The Shirley–Eustis House is a historic house located at 33 Shirley Street, Boston, Massachusetts. It is a U.S. National Historic Landmark.
The house was built between 1747 and 1751 on 33 acres (13 ha) in Roxbury by William Shirley (1694–1771), Royal Governor of the Province of Massachusetts Bay, and served as his summer home. The house is attributed to architect Peter Harrison, and built in part by Thomas Dawes, it is one of four remaining mansions of Royal Governors in the United States.
In 1763 Shirley's son-in-law Eliakim Hutchinson, Chief Justice of the Court of Common Pleas for Suffolk County, and one of Boston's richest men, acquired the house from his father-in-law.
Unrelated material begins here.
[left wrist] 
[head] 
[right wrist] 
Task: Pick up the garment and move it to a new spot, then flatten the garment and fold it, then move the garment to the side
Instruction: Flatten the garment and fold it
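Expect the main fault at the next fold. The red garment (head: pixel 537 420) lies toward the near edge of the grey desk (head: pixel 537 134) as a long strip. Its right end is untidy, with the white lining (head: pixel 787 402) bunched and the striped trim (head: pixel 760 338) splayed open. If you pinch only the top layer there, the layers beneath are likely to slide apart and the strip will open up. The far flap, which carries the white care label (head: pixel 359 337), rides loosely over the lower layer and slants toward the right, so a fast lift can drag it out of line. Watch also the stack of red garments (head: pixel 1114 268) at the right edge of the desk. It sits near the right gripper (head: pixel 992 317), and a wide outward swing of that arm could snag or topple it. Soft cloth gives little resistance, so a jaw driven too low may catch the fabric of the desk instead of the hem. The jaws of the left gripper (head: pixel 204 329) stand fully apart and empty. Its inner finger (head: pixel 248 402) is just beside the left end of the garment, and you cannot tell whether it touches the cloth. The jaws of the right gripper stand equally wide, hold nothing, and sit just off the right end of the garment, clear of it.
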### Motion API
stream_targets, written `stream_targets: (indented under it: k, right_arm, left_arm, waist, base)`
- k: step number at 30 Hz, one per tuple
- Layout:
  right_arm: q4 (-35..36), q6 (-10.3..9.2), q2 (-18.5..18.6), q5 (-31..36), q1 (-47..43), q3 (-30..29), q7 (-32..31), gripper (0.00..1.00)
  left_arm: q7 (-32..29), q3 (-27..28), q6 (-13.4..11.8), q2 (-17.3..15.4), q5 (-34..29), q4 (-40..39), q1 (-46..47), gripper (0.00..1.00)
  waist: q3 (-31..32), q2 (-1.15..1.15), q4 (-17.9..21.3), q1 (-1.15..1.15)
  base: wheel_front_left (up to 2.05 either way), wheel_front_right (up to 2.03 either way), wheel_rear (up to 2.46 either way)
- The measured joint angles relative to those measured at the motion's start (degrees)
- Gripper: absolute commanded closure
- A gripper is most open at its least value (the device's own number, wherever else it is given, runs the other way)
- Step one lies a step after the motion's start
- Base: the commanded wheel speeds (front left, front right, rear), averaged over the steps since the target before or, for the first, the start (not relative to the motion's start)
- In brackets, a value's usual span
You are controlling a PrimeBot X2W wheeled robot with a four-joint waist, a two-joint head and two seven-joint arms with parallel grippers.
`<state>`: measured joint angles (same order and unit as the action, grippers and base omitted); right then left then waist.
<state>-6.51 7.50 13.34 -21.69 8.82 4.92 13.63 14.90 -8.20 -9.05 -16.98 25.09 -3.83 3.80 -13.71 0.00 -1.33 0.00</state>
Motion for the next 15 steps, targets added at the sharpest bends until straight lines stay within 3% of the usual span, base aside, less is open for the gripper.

Upon retirement from his post as Governor of the Bahamas in 1769, William Shirley moved in with his daughter and son-in-law and lived there until his death in 1771.
After Hutchinson died in 1775, the house was occupied by Colonel Asa Whitcomb's Massachusetts Sixth Foot Regiment, and in 1778 it was seized as Loyalist property. It then sat unoccupied until purchased in 1782, then passed through a succession of owners, including the widow of a French planter in Haiti, a real estate speculator, and the China merchant James Magee, until it was acquired by Congressman William Eustis, Secretary of War under President James Madison during the War of 1812, Ambassador to the Netherlands 1815–1818, and the first Democratic-Republican Governor of Massachusetts from 1823 to 1825.
After Eustis' wife's death in 1865, the estate passed to relatives who auctioned off the house's contents. In 1867 its site was subdivided in 53 lots and sold. The mansion was also sold, and moved about 60 feet (18 m) to make way for Shirley Street. By 1886 the house was occupied by more than a dozen tenants; it was abandoned in 1911.
In 1913 William Sumner Appleton, who had recently founded the Society for the Preservation of New England Antiquities, founded the Shirley–Eustis House Association to save the house, which was then used for storage of antiquities.
It was declared a National Historic Landmark in 1960.In the 1980s, historical architect Robert G. Neiley and the Shirley Eustis House Association spearheaded the salvation of the crumbling structure. Extensive restoration, carried out by Neiley himself in collaboration with McGinley Hart & Associates, began in the 1980s, and in 1991 the house opened to the public. The restoration, which included restoring the grounds to include an orchard, period perennial beds, parterre gardens, and a large lawn, won a Boston Preservation Alliance award for the best-restored small-scale structure in the City of Boston.